Local LLMs are not always the answer. For tasks that require consistency and speed, embedding-based approaches can outperform small instruction-following models. But you need to understand what you're trading away.

Random baselines are underrated. Many "matches" in vector similarity are essentially noise. Comparing against what random looks like is a powerful sanity check.

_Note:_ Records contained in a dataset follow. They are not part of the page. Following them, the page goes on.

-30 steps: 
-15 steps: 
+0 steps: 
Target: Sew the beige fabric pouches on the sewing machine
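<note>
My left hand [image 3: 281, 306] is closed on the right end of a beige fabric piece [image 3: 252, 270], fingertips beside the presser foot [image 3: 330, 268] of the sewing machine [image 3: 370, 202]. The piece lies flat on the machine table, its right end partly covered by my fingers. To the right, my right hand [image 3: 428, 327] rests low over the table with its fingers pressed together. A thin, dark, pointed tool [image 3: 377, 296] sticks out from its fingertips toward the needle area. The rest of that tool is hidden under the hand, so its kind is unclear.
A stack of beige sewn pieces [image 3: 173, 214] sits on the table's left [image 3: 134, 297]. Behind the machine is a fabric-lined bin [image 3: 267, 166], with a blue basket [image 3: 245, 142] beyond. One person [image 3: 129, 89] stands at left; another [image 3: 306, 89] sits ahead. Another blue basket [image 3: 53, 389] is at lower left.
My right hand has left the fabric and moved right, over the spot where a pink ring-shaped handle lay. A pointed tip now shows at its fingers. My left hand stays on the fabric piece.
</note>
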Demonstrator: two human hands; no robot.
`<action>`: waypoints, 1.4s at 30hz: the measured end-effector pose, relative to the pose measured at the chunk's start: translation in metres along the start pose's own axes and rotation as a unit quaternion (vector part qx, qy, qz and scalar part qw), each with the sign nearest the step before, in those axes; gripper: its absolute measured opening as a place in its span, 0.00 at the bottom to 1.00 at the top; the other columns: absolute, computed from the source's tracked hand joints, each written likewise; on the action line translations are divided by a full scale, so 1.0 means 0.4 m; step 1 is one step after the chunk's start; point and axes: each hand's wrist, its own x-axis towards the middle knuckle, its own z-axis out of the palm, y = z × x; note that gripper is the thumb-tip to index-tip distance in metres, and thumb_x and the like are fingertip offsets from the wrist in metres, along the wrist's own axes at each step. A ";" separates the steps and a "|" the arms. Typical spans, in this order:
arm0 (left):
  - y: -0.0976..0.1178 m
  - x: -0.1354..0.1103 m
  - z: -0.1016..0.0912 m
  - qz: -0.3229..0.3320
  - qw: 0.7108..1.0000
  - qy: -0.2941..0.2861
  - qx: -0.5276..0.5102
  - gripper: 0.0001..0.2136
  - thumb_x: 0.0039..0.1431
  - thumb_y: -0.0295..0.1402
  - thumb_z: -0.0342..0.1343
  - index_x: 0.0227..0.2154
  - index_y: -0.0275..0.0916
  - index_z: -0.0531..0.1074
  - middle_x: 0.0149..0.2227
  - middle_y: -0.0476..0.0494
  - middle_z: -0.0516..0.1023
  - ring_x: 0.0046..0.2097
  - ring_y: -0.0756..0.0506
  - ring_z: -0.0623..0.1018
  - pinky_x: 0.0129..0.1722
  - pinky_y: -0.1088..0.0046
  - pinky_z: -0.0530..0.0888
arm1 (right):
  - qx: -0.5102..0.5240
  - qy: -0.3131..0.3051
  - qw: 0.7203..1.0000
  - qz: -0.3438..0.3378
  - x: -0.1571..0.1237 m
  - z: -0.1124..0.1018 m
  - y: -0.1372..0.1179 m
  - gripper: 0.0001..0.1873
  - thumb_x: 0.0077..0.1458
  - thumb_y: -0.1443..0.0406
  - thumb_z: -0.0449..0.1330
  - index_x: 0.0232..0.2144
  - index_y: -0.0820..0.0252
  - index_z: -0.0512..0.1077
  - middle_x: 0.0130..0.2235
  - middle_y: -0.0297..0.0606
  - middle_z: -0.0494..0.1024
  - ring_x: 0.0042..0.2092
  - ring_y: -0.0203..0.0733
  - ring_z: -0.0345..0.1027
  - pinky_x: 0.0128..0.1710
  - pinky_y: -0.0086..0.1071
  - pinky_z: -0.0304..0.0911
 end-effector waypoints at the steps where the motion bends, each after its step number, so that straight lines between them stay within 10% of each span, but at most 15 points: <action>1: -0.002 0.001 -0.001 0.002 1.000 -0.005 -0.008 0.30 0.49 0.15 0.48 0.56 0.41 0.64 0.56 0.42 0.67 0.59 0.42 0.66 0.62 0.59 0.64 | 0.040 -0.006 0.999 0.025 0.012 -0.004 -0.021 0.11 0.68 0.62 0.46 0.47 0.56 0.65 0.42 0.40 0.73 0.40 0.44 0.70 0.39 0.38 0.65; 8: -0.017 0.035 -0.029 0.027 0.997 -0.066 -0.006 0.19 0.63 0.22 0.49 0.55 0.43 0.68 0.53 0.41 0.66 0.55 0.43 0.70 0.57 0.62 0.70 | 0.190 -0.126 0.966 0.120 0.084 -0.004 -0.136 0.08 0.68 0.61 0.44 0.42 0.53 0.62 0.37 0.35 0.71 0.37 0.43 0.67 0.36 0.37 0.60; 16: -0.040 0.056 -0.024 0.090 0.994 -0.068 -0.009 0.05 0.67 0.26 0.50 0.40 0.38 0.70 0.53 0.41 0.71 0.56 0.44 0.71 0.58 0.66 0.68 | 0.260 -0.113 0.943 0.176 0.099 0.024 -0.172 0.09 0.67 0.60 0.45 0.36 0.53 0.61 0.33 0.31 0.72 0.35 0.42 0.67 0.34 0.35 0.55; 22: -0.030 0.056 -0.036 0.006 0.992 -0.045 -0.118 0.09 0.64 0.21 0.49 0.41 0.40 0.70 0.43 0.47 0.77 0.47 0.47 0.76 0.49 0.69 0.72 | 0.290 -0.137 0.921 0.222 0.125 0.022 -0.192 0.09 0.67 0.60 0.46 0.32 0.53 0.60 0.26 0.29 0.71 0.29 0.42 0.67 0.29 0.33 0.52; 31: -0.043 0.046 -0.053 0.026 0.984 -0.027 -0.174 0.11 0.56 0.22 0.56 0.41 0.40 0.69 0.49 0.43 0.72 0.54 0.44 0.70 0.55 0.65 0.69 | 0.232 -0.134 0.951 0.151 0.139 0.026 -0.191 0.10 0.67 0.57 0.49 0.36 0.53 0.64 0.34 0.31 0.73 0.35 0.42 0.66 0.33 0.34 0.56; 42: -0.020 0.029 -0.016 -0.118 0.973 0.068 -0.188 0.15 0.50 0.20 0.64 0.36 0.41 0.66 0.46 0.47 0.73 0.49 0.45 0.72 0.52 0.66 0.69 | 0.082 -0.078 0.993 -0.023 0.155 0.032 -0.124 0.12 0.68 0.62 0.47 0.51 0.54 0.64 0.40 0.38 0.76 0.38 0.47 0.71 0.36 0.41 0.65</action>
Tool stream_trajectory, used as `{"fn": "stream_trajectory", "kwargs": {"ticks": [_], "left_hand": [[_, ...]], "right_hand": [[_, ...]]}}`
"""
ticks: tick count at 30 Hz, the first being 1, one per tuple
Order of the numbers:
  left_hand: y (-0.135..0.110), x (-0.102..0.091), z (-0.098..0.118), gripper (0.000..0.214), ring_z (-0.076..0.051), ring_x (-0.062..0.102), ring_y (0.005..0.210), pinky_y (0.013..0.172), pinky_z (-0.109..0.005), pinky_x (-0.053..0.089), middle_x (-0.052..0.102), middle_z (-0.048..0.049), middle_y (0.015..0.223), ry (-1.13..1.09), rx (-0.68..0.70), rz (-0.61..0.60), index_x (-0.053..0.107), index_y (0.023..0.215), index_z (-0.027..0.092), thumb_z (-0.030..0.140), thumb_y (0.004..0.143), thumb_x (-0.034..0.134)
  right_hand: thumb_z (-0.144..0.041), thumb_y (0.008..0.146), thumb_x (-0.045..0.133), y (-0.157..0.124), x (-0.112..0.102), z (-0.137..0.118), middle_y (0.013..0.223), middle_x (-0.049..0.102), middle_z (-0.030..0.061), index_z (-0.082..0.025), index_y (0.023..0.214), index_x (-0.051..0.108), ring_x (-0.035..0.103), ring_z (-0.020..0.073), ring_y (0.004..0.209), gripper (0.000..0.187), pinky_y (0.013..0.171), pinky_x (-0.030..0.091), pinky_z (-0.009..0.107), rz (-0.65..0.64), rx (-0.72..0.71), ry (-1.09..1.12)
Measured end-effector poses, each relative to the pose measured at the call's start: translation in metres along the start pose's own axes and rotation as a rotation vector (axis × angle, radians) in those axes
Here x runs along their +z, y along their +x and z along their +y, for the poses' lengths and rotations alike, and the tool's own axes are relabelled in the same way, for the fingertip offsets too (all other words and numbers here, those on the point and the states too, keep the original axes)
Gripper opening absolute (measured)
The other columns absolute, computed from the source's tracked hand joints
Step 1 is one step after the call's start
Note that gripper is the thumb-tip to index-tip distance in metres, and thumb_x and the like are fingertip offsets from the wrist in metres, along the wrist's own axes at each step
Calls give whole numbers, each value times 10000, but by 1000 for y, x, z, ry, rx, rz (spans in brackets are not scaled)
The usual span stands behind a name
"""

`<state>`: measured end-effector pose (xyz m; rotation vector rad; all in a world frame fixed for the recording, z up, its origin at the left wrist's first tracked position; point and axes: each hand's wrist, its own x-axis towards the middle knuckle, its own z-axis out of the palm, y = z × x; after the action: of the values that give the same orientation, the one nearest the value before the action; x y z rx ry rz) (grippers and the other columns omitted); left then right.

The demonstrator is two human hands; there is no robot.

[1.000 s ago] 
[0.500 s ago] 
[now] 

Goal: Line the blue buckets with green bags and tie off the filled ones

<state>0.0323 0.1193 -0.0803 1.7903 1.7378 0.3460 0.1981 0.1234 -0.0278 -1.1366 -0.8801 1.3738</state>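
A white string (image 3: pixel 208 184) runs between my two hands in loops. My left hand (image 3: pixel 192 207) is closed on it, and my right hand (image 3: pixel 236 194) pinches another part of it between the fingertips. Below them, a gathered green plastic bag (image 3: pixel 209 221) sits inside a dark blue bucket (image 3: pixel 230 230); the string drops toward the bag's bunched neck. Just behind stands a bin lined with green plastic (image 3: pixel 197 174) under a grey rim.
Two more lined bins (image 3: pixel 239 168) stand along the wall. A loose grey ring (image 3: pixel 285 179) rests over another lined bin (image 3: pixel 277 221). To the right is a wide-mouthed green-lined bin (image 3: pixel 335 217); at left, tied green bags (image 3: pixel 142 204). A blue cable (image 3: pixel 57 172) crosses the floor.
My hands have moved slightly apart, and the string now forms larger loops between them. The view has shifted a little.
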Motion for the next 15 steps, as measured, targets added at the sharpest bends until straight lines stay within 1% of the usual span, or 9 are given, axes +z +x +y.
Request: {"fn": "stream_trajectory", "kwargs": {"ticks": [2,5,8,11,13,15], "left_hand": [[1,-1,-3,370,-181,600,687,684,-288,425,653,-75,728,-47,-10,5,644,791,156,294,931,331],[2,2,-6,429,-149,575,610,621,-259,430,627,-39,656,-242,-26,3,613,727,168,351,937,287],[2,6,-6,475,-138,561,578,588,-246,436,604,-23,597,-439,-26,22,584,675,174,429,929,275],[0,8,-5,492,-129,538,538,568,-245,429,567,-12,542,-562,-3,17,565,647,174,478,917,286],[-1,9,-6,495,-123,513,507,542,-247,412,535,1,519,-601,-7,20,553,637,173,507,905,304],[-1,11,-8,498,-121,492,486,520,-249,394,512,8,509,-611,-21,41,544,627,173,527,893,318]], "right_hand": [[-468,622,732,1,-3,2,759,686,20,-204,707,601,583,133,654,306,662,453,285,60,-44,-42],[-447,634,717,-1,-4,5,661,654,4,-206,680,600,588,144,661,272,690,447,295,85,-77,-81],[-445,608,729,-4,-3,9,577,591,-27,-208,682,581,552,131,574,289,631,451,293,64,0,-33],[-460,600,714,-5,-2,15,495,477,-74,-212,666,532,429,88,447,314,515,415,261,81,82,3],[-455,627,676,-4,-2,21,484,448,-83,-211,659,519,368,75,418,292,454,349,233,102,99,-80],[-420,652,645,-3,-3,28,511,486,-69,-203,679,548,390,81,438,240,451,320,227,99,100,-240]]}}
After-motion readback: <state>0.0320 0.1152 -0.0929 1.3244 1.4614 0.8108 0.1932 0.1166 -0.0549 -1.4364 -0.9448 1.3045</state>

Personal tools deserve the same rigor as production systems. This is just a weekend project for my own news consumption, but the vector calibration work was essential to making it actually useful.

The Code

The full pipeline is about 600 lines of Python across a handful of modules:

  • src/collector/rss.py: RSS fetching and normalization
  • src/filter/vectors.py: Embedding-based scoring with lift gating
  • src/curation/prompt.py: Gemini prompt construction
  • src/curation/poe_client.py: Poe API wrapper
  • src/deploy/pi_push.py: SFTP deployment to Raspberry Pi

Configuration lives in a single config.toml:

[ollama]
base_url = "http://localhost:11434"
model = "bge-m3:latest"

[curation]
target_count = 6
max_to_send = 80

[deploy]
enabled = true
host = "192.168.1.33"
remote_path = "/tmp/daily_news.html"

The interests are defined in interests.yaml with the category/weight/concept structure shown earlier.

Looking Forward

There are obvious improvements to make:

  • Feedback loop: Track which stories I actually read (click) and use that to adjust topic weights over time
  • Image handling: Currently relying on Gemini to find images; could pre-fetch og:image tags from article pages
  • Archive: Save daily outputs with timestamps for retrospective analysis
  • Mobile: The Raspberry Pi serves plain HTML; could add responsive CSS or a simple PWA wrapper

But the core system works. Every morning, I get exactly what I asked for: a handful of genuinely interesting articles, selected by my criteria, presented without manipulation.

In a world of infinite content and engagement-optimized feeds, there's something deeply satisfying about a tool that simply does what you tell it to.